• Problem requirements
Could you output, exactly and with nothing else, every line from the one that contains "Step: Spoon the" through the last line of the listing below?
*-*-*
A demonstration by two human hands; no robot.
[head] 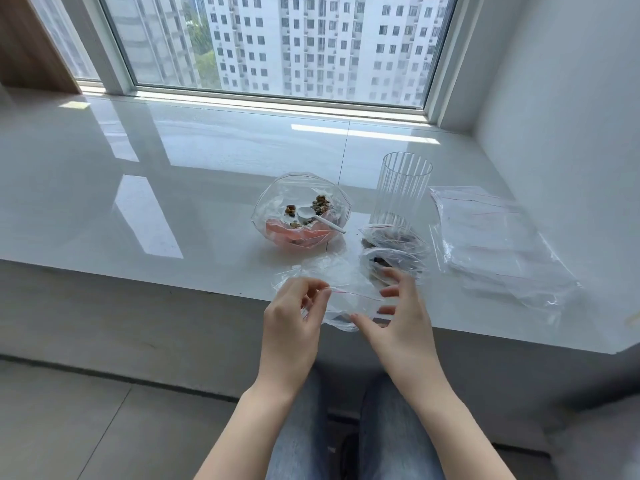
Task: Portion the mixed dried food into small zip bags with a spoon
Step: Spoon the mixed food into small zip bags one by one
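At the near edge of the white tabletop point(173, 188), the left hand point(294, 317) pinched the red-striped top of a small zip bag point(341, 299), while the right hand point(401, 317) touched it with loosely spread fingers point(389, 292). Beyond them a large bag point(301, 209) held dried food point(320, 204) and a white spoon point(317, 218). Two filled bags point(394, 251) lay beside a ribbed clear glass point(403, 188) (standing upright), and a stack of empty bags point(491, 244) sat to the right.

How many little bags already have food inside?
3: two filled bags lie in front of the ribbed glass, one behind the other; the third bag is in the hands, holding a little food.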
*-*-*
• Expected output
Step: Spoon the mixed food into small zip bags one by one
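At the near edge of the white tabletop point(173, 188), the left hand point(294, 317) pinched the red-striped top of a small zip bag point(341, 299), while the right hand point(401, 317) touched it with loosely spread fingers point(389, 292). Beyond them a large bag point(301, 209) held dried food point(320, 204) and a white spoon point(317, 218). Two filled bags point(394, 251) lay beside a ribbed clear glass point(403, 188) (standing upright), and a stack of empty bags point(491, 244) sat to the right.

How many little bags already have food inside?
3: two filled bags lie in front of the ribbed glass, one behind the other; the third bag is in the hands, holding a little food.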

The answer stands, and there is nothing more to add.